Mutagenesis Experiments:
Insertional mutagenesis studies in mice support a role for this protein kinase in mouse cancer oncogenesis.
Mutation Rate in All Cancers:
Percent mutation rates per 100 amino acids length in human cancers: 0.11 % in 25431 diverse cancer specimens. This rate is a modest 1.4-fold higher than the average rate of 0.075 % calculated for human protein kinases in general.
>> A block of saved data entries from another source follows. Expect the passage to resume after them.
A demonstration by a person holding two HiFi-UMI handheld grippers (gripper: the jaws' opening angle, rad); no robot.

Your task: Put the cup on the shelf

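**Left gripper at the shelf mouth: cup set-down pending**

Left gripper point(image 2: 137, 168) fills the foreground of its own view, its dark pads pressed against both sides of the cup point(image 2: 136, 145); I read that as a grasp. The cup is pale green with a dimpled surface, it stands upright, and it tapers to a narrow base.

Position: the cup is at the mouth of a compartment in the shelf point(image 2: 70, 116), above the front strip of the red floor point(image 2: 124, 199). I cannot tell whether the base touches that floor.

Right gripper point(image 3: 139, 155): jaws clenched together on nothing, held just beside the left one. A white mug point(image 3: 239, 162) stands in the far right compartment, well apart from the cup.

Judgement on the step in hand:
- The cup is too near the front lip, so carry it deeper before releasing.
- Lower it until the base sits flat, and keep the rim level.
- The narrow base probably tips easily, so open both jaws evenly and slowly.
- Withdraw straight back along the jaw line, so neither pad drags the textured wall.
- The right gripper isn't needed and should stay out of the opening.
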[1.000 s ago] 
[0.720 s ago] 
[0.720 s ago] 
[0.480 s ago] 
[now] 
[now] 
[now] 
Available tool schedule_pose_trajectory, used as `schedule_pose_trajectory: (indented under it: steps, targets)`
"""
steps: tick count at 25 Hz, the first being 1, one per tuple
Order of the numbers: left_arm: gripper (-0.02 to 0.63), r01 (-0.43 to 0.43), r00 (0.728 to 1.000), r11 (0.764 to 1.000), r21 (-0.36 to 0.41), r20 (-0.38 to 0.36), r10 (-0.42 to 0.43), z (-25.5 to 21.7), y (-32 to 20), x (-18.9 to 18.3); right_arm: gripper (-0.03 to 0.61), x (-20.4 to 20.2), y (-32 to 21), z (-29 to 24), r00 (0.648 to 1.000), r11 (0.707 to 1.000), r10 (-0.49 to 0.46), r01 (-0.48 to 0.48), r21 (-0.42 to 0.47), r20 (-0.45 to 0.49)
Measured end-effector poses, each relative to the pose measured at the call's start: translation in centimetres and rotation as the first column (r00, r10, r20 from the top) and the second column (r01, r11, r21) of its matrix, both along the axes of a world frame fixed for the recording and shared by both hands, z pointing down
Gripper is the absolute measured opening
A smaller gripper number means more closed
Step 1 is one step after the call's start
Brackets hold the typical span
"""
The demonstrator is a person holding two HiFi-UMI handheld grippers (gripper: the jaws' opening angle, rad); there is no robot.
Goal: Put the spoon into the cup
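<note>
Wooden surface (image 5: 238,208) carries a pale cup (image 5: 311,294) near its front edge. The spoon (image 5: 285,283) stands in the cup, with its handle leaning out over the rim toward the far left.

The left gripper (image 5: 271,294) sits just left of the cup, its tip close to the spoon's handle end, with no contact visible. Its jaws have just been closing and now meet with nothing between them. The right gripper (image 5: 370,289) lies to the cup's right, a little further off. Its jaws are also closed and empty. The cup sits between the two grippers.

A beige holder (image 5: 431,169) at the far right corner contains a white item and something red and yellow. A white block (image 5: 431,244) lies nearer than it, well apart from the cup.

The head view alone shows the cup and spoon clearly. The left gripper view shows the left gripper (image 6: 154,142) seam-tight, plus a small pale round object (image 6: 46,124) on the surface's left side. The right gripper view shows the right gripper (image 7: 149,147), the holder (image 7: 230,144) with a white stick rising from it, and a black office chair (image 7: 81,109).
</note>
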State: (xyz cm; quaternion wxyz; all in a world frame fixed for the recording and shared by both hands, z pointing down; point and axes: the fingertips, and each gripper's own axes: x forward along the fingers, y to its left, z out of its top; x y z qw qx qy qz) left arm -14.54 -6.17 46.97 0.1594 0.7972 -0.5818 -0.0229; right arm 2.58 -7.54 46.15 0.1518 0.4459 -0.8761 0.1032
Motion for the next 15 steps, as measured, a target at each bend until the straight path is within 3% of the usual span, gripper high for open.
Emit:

Mutation Rate in Specific Cancers:
Highest percent mutation rates per 100 amino acids length in human cancers: 1.99 % in 10 peritoneum cancers tested; 0.49 % in 1329 large intestine cancers tested; 0.3 % in 603 endometrium cancers tested; 0.25 % in 864 skin cancers tested; 0.24 % in 589 stomach cancers tested; 0.18 % in 548 urinary tract cancers tested; 0.16 % in 1957 lung cancers tested; 0.16 % in 127 biliary tract cancers tested; 0.12 % in 1512 liver cancers tested; 0.08 % in 2082 central nervous system cancers tested; 0.07 % in 273 cervix cancers tested; 0.06 % in 939 prostate cancers tested; 0.05 % in 441 autonomic ganglia cancers tested; 0.05 % in 1490 breast cancers tested.
Frequency of Mutated Sites:
Most frequent mutations with the number of reports indicated in brackets: N45S (6); S241L (6).
Comments:
Only 5 deletions, 4 insertions and no complex mutations are noted on the COSMIC website.